Looks around the room, a lost expression in her eyes.

When Malin is about to leave Sven’s office he calls her back.

‘That talk,’ he says, and she stops and turns around.

‘What talk?’

‘The one at Sturefors secondary school that you’re supposed to be giving on Monday. Nine o’clock. You hadn’t forgotten?’

Then she remembers. They discussed it several months ago and she said yes, feeling a peculiar urge to go back to her old school.

‘Haven’t I got more important things to be getting on with? Maybe we could postpone it?’

‘You’re going to give that talk, Malin.’

Sven looks down at a sheet of paper on his desk.

‘And you’re going to do it perfectly. Show the schoolkids a good example. They could do with it. So could you. Take the day off tomorrow. Take things easy. Get some rest. And don’t touch the bottle.’

Malin knocks on the door of paperwork Hades and hears a resigned: ‘Come in.’

Waldemar Ekenberg’s tobacco-hoarse voice, then two other voices like faint echoes, a lively young woman and a man of her own age.

Paper from floor to ceiling. Black files and folders.

Enough for any brain to get lost in, to wither away in, and the room smells of damp and sweat and aftershave and cheap perfume, of weariness in the face of an impossible task.

In spite of this, the three officers are working feverishly, hunting through hard-drives and files, and the calm but focused energy in the room cheers Malin up.

‘Nothing new,’ Johan Jakobsson says without looking up.

Lovisa Segerberg shakes her blonde head.

Waldemar looks up at her. What does his expression mean? Does he know, do they all know, about what happened last night?

No. Or do they?

Who cares?

‘Anything else you need help with?’ Waldemar asks.

‘You mean, can I rescue you from Hades?’

‘Exactly.’

‘Dream on.’

‘What about you two?’

‘Me and Zeke?’

‘No, you and the King.’

‘I’m about to talk to Zeke now. We’ll see. We’ll probably have a meeting this afternoon.’

‘If anything’s come up,’ Johan says.

‘Have fun,’ Malin says.

‘Close the door behind you,’ Johan says.

‘We don’t want to lose any of the sweaty smell in here,’ Lovisa says with a grin.

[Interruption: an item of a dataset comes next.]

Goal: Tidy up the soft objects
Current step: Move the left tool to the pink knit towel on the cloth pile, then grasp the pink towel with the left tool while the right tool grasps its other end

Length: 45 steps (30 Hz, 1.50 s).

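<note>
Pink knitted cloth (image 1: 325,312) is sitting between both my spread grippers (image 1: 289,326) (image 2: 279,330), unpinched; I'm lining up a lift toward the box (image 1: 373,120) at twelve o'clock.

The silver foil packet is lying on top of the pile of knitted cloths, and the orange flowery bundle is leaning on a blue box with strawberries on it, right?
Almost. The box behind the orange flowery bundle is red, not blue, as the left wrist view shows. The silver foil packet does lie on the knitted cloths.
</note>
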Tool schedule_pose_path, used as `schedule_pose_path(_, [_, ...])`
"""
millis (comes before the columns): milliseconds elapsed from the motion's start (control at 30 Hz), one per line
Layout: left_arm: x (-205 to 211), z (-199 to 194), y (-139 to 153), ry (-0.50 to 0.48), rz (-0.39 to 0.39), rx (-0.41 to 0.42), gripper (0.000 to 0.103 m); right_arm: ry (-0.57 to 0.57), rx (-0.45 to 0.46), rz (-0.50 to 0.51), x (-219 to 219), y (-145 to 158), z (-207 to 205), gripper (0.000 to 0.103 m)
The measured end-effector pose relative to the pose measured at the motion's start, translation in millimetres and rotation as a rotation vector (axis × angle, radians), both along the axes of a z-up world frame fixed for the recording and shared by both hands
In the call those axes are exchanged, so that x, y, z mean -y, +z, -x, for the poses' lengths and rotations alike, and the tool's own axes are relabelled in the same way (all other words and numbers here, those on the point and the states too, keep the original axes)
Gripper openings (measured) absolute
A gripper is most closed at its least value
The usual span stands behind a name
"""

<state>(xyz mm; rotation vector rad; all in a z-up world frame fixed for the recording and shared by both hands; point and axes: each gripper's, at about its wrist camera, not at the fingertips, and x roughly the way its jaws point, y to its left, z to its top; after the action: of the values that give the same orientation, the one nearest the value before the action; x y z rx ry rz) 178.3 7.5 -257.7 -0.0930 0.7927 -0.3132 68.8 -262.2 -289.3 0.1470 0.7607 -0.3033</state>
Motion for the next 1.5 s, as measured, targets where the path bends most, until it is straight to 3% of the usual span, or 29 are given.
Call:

Waldemar’s nostrils flare, he seems to be trying to find a killer comment, and flashes a smile full of nicotine-yellow teeth before he says: ‘Drive carefully, Malin.’

Malin’s mobile rings as she’s walking back to her desk.

She answers, doesn’t bother to check the display.

‘Malin.’

‘Hello, it’s me.’

Ten days since she left the house, ten days since she spoke to him, and all she wants to do is hang up.

‘Janne, listen, I’m pretty busy, can you call. .’

She stops, the anger in his voice makes her lose the ability to put one foot in front of the other.’

‘No, Malin. You need to listen. How the hell could you just let Tove leave like that last night? What the hell did you say to her? What did you do to her? She was in pieces. She came down to the station and she was a complete bloody wreck. Hitting me is one thing, but messing Tove up like that. .’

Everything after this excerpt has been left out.